Proposition — First operations

Let $f, g \colon I \to E$ be differentiable on $I$.

For $\alpha, \beta \in \mathbb{K}$, $\alpha f + \beta g$ is differentiable and $(\alpha f + \beta g)' = \alpha f' + \beta g'$.
For a differentiable scalar function $\mu \colon I \to \mathbb{K}$, the product $\mu \cdot f$ is differentiable and $(\mu \cdot f)' = \mu' f + \mu f'$.
For a differentiable $\varphi \colon J \to I$ ($J$ an interval of $\mathbb{R}$), $f \circ \varphi$ is differentiable on $J$ and $(f \circ \varphi)' = \varphi' \cdot (f' \circ \varphi)$.

Proof

Each statement is read componentwise and reduces to a known rule for scalar functions of a real variable (recalled from Dérivabilité).

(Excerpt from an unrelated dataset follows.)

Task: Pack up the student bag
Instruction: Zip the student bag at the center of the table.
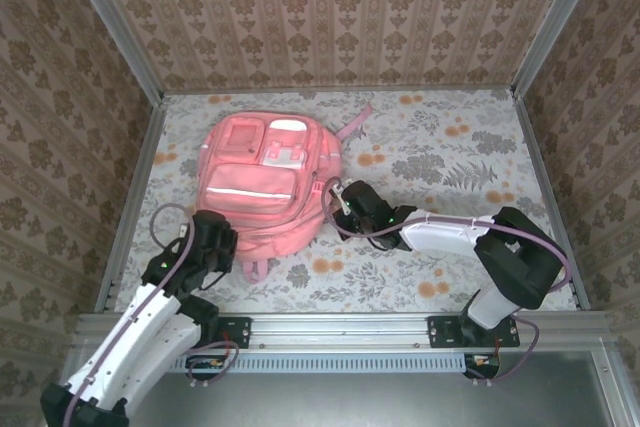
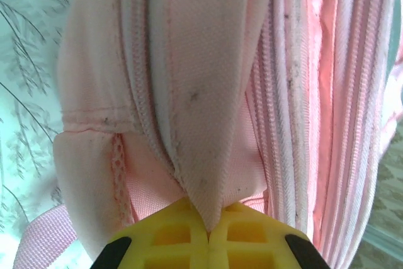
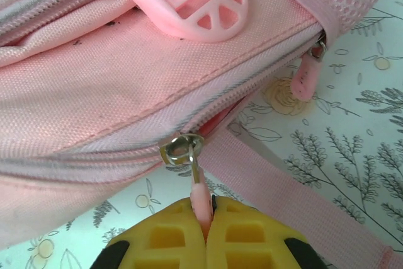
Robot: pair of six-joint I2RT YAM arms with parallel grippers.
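Your right pincer [image 3: 206,220] grips the student bag's [image 1: 255,182] zipper pull [image 3: 199,198] at 4 o'clock, left pincer [image 2: 209,226] a fabric fold [image 2: 201,124]; tug hard and the pull may slip.

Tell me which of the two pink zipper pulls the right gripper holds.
The near pull on the silver slider, pinched in the right gripper; the other pull dangles free at the student bag's corner.

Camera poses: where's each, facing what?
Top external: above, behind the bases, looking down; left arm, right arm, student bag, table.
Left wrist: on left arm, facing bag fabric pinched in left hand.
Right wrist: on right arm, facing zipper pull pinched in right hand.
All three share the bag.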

The components of $\alpha f + \beta g$ are $\alpha f_i + \beta g_i$; differentiating, $(\alpha f_i + \beta g_i)' = \alpha f_i' + \beta g_i'$, which recombine into $\alpha f' + \beta g'$.
The components of $\mu \cdot f$ are the products $\mu f_i$; the scalar product rule gives $(\mu f_i)' = \mu' f_i + \mu f_i'$, which recombine into $\mu' f + \mu f'$.
The components of $f \circ \varphi$ are $f_i \circ \varphi$; the chain rule gives $(f_i \circ \varphi)' = \varphi' \cdot (f_i' \circ \varphi)$, which recombine into $\varphi' \cdot (f' \circ \varphi)$.

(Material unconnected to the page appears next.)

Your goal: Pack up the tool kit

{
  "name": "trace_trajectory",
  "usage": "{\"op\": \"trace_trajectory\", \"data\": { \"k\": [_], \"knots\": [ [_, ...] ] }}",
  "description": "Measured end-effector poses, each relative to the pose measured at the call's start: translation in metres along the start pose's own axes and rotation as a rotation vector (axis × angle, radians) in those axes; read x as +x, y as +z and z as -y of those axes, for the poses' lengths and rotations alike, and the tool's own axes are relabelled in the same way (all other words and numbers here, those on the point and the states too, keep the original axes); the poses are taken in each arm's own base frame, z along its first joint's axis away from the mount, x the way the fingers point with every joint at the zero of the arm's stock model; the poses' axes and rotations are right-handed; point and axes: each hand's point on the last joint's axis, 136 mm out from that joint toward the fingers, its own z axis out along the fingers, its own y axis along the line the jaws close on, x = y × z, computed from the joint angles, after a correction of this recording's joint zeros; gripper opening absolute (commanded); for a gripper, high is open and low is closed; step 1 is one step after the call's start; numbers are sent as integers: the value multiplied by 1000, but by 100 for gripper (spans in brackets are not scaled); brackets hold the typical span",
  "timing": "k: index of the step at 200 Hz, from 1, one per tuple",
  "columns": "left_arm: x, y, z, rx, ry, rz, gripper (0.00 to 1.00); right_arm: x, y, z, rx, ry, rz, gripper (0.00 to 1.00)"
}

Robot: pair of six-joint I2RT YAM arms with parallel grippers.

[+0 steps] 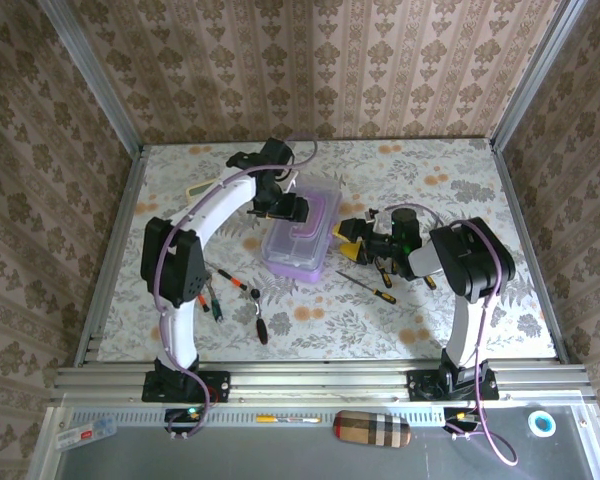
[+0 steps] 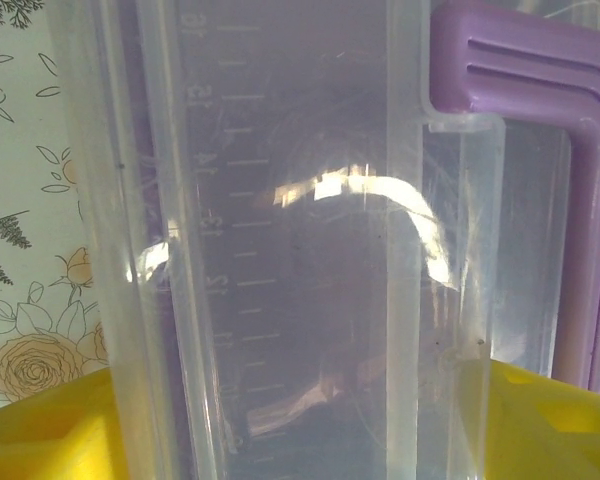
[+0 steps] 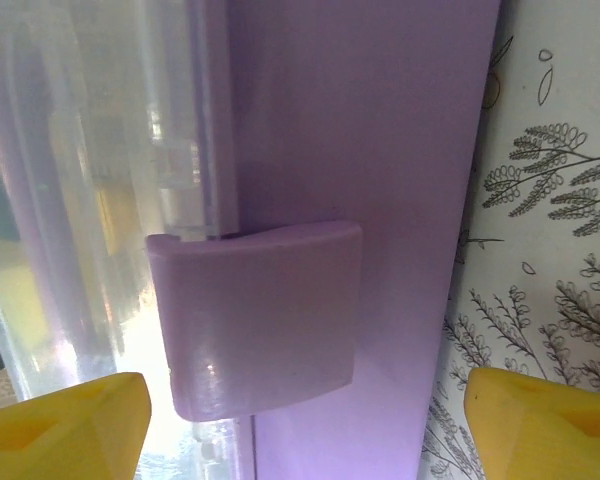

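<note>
- Translucent purple plastic box with a clear lid (image 1: 302, 240): you have one.
- Purple plastic handle (image 2: 525, 60) on that lid: one. Purple plastic latch (image 3: 260, 320) on the box's side: one.
- Black-and-orange hand tools (image 1: 233, 281): you can count three lying loose to the left of the box.
- Thin black-and-orange screwdriver (image 1: 368, 288) to the right of the box: one in plain sight. More orange-and-black pieces lie under the right arm, too hidden for you to count.
- Black-and-white robot arms (image 1: 195, 235): two.
- Small pale flat rectangle (image 1: 197, 188) at the far left of the floral table (image 1: 480, 190): one.
- On the grey shelf (image 1: 230, 450) in front: one plaid oblong pouch (image 1: 371, 428) and one white tape roll (image 1: 542, 423).
</note>
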Motion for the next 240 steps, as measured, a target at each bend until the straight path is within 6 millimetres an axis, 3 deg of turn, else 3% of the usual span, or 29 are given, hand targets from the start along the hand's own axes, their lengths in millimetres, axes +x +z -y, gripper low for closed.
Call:
{"op": "trace_trajectory", "data": {
  "k": [97, 147, 240],
  "knots": [
    [-1, -2, -4, 49, -20, 4, 45, -5, 7, -28, -134, -7, 2, 81],
    [-2, -2, -4, 49, -20, 5, 45, -5, 16, -26, -144, -5, -13, 82],
    [-2, -1, -4, 27, -13, 11, 46, -8, 17, -29, -151, 23, -13, 80]
  ]
}}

Proposition — Composition with a linear map

Let $F$ be a normed vector space and $u \in \mathcal{L}(E,F)$ a linear map ($E$ is the standing finite-dimensional space). If $f \colon I \to E$ is differentiable, then $u \circ f$ is differentiable and $(u \circ f)' = u \circ f'$.

Proof

Fix a basis $\mathcal{B} = (e_1, \dots, e_p)$ of $E$ and write $f = \sum_{i=1}^p f_i\, e_i$. By linearity of $u$, $$ u \circ f = \sum_{i=1}^p f_i \cdot u(e_i), $$ where each $u(e_i)$ is a fixed vector of $F$. Fix $t_0 \in I$. For $t \ne t_0$ the difference quotient of the $i$-th term is $$ \frac{f_i(t)\, u(e_i) - f_i(t_0)\, u(e_i)}{t - t_0} = \frac{f_i(t) - f_i(t_0)}{t - t_0}\, u(e_i), $$ and as $t \to t_0$ it tends to $f_i'(t_0)\, u(e_i)$, because $f_i$ is differentiable at $t_0$ and multiplying the scalar quotient by the fixed vector $u(e_i)$ is continuous ($\norme{\lambda\, u(e_i) - \lambda'\, u(e_i)} = |\lambda - \lambda'|\, \norme{u(e_i)}$). Summing the $p$ terms, $u \circ f$ is differentiable at $t_0$ and $$ \begin{aligned} (u \circ f)'(t_0) = \sum_{i=1}^p f_i'(t_0)\, u(e_i) &= u\!\left( \sum_{i=1}^p f_i'(t_0)\, e_i \right) && \text{(linearity of $u$)}\\ &= u(f'(t_0)) && \text{(componentwise formula $f' = \sum_i f_i'\, e_i$)}. \end{aligned} $$ The argument is a direct difference-quotient computation: no continuity of $u$ and no finite-dimensionality of $F$ are used.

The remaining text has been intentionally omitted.